* _ABOUT THIS TASK_: Copy the records below word for word, from the first line through the line that contains "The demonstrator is", and leave out any pictures.
*** Block opens ***
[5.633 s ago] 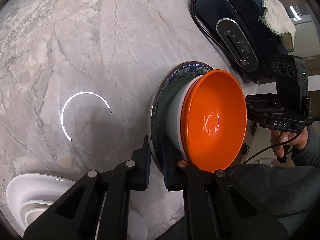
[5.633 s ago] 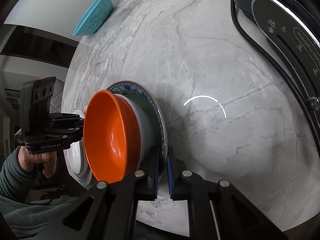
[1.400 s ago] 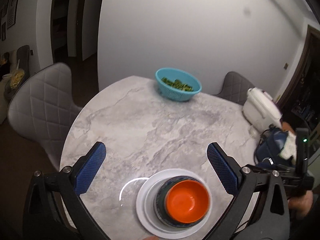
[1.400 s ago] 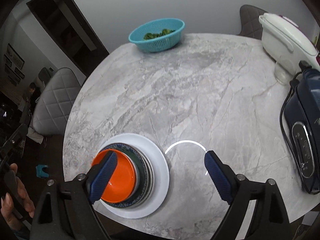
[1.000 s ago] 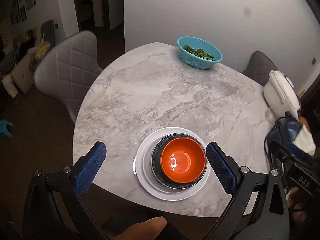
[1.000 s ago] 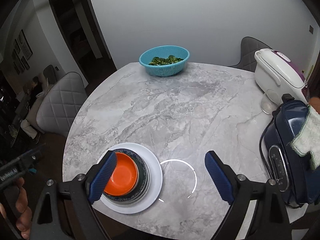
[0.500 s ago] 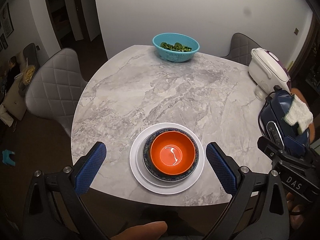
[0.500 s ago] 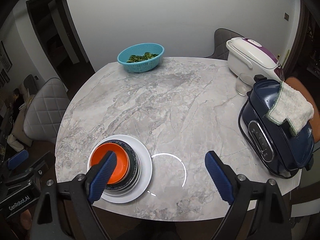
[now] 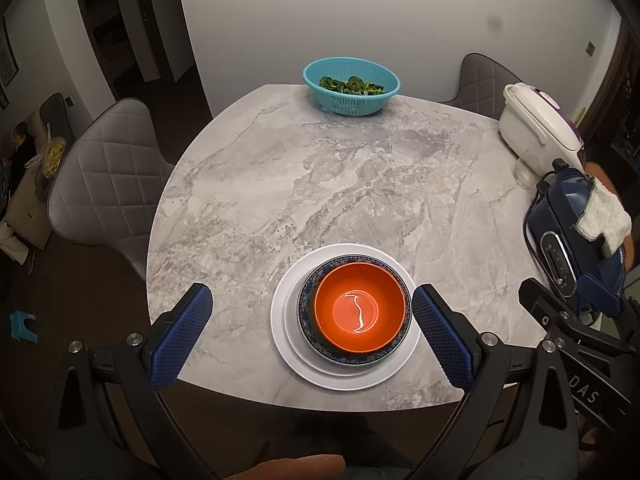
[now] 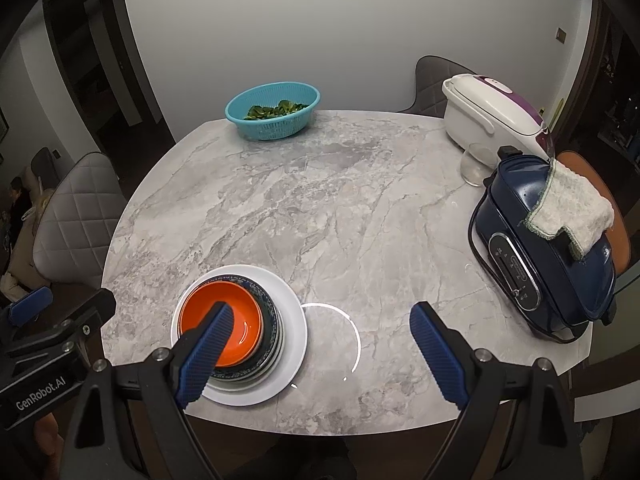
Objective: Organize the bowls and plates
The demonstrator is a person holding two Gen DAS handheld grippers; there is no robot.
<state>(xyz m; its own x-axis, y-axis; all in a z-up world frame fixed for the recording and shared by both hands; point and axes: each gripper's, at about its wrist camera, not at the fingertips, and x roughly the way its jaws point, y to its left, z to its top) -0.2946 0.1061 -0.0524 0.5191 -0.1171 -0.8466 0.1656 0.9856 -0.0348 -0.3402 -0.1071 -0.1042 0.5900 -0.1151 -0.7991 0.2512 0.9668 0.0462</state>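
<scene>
- Stacking looks complete: glossy orange bowl (image 9: 357, 312) nests in blue-patterned plate (image 9: 307, 312) on round white plate (image 9: 344, 376), near marble table (image 9: 320, 184) edge.
- Left gripper (image 9: 310, 330) and right gripper (image 10: 320, 354): jaws spread, empty.
- Next: probably withdraw only.

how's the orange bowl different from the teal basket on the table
The orange bowl is solid-walled and empty; the teal basket is perforated and holds green leaves. The bowl sits nested on a stack of dishes at the table's near edge; the basket stands alone at the far edge. Both are round, open-topped and upright.
</scene>
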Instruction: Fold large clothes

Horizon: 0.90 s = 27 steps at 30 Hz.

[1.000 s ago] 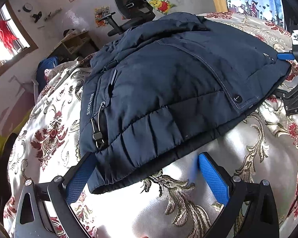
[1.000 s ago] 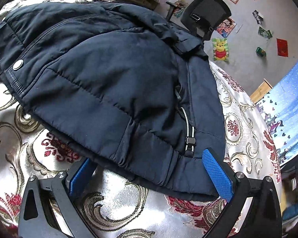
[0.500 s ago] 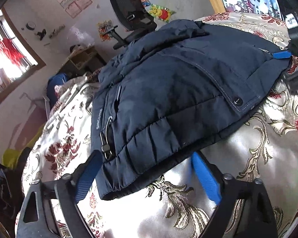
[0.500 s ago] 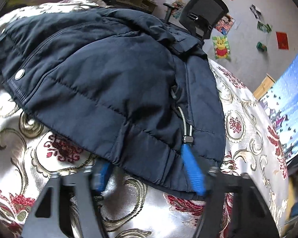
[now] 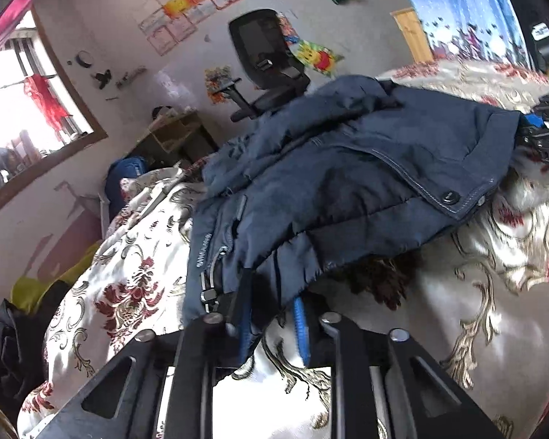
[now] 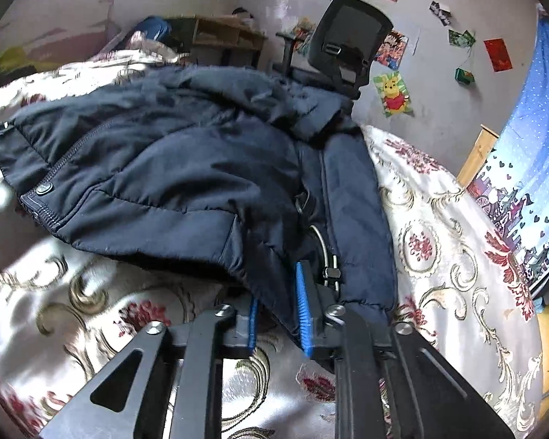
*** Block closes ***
* _SOLUTION_:
[5.633 s ago] 
[5.633 s ago] 
[1.400 s ago] 
[1.400 s ago] 
[1.000 s ago] 
[1.000 s ago] 
[0.500 s ago] 
[0.500 s ago] 
[now] 
[now] 
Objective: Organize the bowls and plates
The demonstrator is a person holding two Gen DAS handheld grippers; there is no robot.

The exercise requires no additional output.